This scenario of fast tracking unsafe and poorly researched vaccines was certainly the case for one of the first polio vaccines in 1955. In fact, the polio vaccine received FDA approval and licensure only after two hours of regulatory review – the fastest approved drug in the FDA’s history. Known as the Cutter Incident, because the vaccine was manufactured by Cutter Laboratories, within days after the first vaccination campaign, 40,000 children were left with polio, 200 with severe paralysis and ten deaths. Shortly thereafter the vaccine was quickly withdrawn from circulation and abandoned.

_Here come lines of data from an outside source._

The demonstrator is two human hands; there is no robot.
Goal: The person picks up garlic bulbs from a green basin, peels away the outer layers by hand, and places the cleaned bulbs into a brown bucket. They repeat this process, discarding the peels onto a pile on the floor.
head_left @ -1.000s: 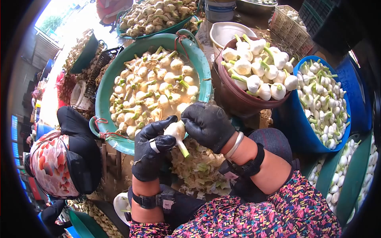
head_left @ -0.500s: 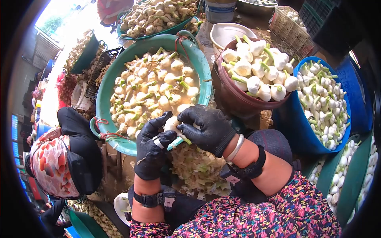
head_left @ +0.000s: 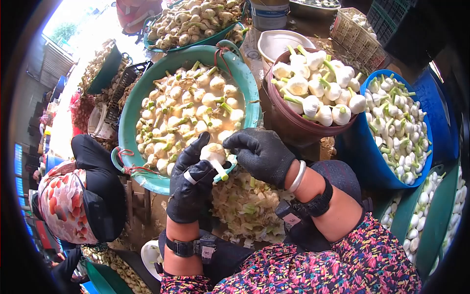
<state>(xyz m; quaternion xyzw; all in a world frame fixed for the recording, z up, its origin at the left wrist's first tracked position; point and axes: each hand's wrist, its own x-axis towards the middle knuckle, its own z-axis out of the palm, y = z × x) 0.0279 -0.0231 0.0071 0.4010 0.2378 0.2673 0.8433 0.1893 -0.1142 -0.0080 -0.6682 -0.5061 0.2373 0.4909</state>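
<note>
A garlic bulb (head_left: 212, 153) with a short green stem is held in my black-gloved left hand (head_left: 188, 188), its stem pointing down and right. White tape circles a finger of that glove. Just right of the bulb, my gloved right hand (head_left: 262, 158) has curled fingers; whether anything is in them is hidden. Both hands are over the near rim of a green tub (head_left: 128, 105), where garlic bulbs (head_left: 182, 115) sit in cloudy water. Below my hands lies a heap of garlic peelings (head_left: 249, 208).
A maroon bucket (head_left: 298, 125) of cleaned white garlic stands at the right, beside a blue tub (head_left: 350, 157) with more. Behind the green tub are another basin of garlic (head_left: 196, 24) and a white bucket (head_left: 284, 41). A co-worker (head_left: 78, 191) sits at the left.
My right hand has pulled slightly right, away from the bulb it was touching. The bulb stays in my left hand and now shows more fully, stem tilted down.
</note>
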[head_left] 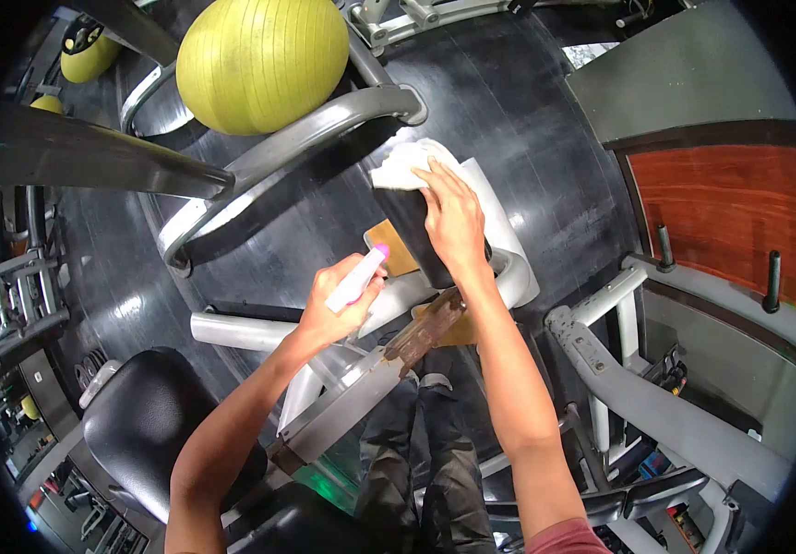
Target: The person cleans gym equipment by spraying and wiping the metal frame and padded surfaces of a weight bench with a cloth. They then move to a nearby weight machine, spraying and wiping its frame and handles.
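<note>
My left hand (341,300) is closed around a white spray bottle (357,279) with a pink top, held above the grey machine frame. Farther forward and to the right, my right hand (453,214) presses a white cloth (407,166) against the upper end of a black pad (409,226). The pad's lower part runs down between my two hands. A yellowish-brown plate (392,247) shows just beyond the bottle. Below my hands, a grey beam (347,406) with a worn brown end slants across.
A large yellow-green ball (264,65) rests at a curved grey frame (269,166) at the upper left. A black padded seat (149,425) is at the lower left. Grey machine bars (675,406) and a reddish-brown panel (721,217) stand on the right.
</note>
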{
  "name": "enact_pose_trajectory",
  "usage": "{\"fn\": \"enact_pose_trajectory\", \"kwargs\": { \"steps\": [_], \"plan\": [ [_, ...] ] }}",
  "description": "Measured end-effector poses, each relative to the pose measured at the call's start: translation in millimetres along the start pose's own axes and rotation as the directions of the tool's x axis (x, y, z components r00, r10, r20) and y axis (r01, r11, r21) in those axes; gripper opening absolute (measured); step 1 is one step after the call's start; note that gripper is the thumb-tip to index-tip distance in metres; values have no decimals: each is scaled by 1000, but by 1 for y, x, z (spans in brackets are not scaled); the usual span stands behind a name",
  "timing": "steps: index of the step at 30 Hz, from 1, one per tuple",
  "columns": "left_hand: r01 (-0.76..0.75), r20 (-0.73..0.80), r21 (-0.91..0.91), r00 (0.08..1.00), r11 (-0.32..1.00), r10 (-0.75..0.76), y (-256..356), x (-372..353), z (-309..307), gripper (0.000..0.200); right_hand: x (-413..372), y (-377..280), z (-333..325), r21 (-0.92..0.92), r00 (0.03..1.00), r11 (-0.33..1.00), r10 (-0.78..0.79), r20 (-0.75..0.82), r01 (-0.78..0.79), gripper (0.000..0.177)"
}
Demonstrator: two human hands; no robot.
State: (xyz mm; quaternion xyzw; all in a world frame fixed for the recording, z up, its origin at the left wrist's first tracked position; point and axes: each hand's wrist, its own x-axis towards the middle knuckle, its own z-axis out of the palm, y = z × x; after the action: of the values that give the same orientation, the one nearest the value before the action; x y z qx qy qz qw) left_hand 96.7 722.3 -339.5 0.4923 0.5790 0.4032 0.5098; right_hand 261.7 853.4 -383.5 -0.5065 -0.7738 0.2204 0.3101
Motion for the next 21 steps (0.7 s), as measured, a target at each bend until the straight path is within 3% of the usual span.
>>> {"fn": "enact_pose_trajectory", "kwargs": {
  "steps": [7,9,11,13,15,17,19,21],
  "plan": [
    [44,-12,-38,999,998,-44,-2,-2,1,8,-103,28,-89,-93,979,992,101,179,-86,39],
    [40,1,-49,999,998,-40,-2,-3,6,8,-119,41,-105,-37,965,984,176,195,-172,30],
    [23,21,-9,1000,1000,-23,-2,-4,7,8,-127,52,-112,62,816,823,546,192,-565,20],
    [23,31,-9,999,1000,-23,1,-5,9,8,-110,57,-106,91,794,794,606,-36,-602,26],
    [18,34,-3,999,1000,-18,1,-5,9,8,-85,58,-91,233,774,787,611,-168,-571,30],
    [15,35,-3,999,1000,-15,0,-6,9,8,-71,75,-66,162,878,874,473,-73,-457,31],
    [17,43,44,999,999,-19,-2,-6,8,8,-62,86,-43,80,819,828,528,224,-555,31],
    [25,40,33,999,999,-27,-2,-7,8,8,-62,73,-44,58,773,779,604,191,-624,31]
  ]
}}
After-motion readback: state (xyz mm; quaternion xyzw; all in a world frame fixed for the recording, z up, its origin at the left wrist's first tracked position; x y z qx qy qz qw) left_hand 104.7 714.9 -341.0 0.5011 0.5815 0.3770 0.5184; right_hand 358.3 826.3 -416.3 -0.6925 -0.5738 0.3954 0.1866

Modern medical wisdom believes that the enterovirus associated with poliomyelitis is a highly infectious disease. The virus enters the body’s system through the gastrointestinal tract, often because of fecal contamination in water resources. According to the CDC’s website, the majority of people who contract this enterovirus will not experience any symptoms. Approximately 25% will show temporary flu-like symptoms that disappear after several days. It is only after the virus enters the bloodstream and infects alpha-motor neurons that are located in the spinal cord’s anterior gray matter is there the danger of paralytic poliomyelitis developing. A question that has plagued historians of medicine is whether or not the scourge of paralysis starting in 1916, well before the introduction of the first polio vaccine, was ever caused by the virus in the first place. And before 1916, when there was an enormous leap in paralysis cases from near zero to 3 per 10,000 in a single year, why were there no recorded cases in the medical literature before this time? Moreover, after a couple years, the rates declined back to near zero. Why? For the next 35 years, there would continue to be these large peaks and valleys until 1948 when polio cases started to skyrocket. The enterovirus theory has never provided a satisfactory answer to account for poliomyelitis’ sporadic trends.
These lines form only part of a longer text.